START DATA SHOWN
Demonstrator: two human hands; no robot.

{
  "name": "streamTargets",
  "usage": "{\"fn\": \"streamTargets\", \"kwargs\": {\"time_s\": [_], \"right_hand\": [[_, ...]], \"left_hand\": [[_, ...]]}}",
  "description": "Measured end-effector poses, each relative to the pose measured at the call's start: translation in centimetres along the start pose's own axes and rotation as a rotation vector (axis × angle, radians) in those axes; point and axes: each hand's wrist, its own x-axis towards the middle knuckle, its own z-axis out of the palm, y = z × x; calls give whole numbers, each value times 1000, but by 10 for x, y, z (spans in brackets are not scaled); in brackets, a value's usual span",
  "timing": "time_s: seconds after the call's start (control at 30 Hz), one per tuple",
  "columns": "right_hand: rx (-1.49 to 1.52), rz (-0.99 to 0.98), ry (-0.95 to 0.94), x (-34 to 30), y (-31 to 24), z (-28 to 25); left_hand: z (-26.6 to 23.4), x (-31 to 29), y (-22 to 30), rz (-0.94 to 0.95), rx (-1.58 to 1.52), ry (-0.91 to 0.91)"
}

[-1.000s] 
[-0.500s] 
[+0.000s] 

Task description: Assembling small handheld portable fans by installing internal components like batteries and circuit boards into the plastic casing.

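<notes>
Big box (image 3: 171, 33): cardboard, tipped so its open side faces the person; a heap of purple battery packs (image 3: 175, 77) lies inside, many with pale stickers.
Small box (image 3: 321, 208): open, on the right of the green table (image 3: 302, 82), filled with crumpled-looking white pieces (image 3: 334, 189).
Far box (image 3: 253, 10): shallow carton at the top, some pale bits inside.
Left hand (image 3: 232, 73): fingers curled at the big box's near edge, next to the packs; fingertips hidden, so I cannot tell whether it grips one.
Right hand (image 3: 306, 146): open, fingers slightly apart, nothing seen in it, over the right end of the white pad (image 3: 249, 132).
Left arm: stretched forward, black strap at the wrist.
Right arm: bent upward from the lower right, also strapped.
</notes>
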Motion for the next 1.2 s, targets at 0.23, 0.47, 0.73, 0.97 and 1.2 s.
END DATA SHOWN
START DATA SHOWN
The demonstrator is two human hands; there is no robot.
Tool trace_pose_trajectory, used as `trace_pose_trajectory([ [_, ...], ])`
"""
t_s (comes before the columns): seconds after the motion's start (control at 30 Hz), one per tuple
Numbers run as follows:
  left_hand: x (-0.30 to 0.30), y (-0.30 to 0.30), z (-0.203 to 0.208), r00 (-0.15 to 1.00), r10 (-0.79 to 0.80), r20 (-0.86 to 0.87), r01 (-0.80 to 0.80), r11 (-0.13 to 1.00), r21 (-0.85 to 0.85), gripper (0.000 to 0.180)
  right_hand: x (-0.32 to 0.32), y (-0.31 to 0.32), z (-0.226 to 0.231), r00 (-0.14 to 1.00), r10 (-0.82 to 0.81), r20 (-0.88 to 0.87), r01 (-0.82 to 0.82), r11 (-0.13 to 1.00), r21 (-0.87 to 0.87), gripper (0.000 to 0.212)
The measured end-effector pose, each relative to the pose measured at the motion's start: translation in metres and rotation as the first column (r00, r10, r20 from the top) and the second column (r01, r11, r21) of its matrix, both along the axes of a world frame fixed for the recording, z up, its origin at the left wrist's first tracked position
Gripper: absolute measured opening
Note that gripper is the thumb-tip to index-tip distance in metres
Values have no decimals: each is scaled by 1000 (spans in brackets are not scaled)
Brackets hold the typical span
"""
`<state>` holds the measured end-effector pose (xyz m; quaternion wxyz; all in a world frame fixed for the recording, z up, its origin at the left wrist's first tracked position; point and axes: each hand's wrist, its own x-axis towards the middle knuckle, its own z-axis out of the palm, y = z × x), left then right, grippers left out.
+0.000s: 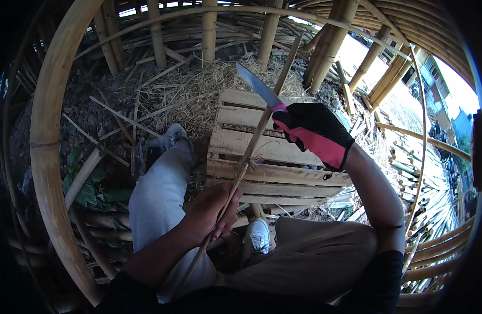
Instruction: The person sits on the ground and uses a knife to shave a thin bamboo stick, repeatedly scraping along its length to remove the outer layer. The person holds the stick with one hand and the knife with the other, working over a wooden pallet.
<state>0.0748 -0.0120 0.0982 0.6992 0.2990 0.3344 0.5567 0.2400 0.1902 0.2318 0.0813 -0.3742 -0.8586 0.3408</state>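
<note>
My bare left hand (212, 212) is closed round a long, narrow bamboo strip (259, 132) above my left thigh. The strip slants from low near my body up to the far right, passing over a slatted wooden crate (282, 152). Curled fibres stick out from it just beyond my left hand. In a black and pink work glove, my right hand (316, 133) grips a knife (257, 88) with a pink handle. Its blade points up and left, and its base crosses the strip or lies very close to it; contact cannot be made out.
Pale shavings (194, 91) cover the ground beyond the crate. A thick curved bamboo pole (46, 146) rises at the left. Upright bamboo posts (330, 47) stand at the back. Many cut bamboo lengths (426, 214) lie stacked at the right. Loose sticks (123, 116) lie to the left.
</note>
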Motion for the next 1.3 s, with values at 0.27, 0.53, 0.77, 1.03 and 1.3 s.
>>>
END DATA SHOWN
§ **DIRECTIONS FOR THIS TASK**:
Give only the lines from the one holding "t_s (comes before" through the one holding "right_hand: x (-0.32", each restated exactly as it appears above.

§ **EXPECTED OUTPUT**:
t_s (comes before the columns): seconds after the motion's start (control at 30 Hz), one per tuple
Numbers run as follows:
  left_hand: x (-0.30 to 0.30), y (-0.30 to 0.30), z (-0.203 to 0.208), r00 (-0.15 to 1.00), r10 (-0.79 to 0.80), r20 (-0.86 to 0.87), r01 (-0.80 to 0.80), r11 (-0.13 to 1.00), r21 (-0.85 to 0.85), gripper (0.000 to 0.180)
  right_hand: x (-0.32 to 0.32), y (-0.31 to 0.32), z (-0.226 to 0.231), r00 (-0.14 to 1.00), r10 (-0.82 to 0.81), r20 (-0.88 to 0.87), r01 (-0.82 to 0.82), r11 (-0.13 to 1.00), r21 (-0.87 to 0.87), gripper (0.000 to 0.212)

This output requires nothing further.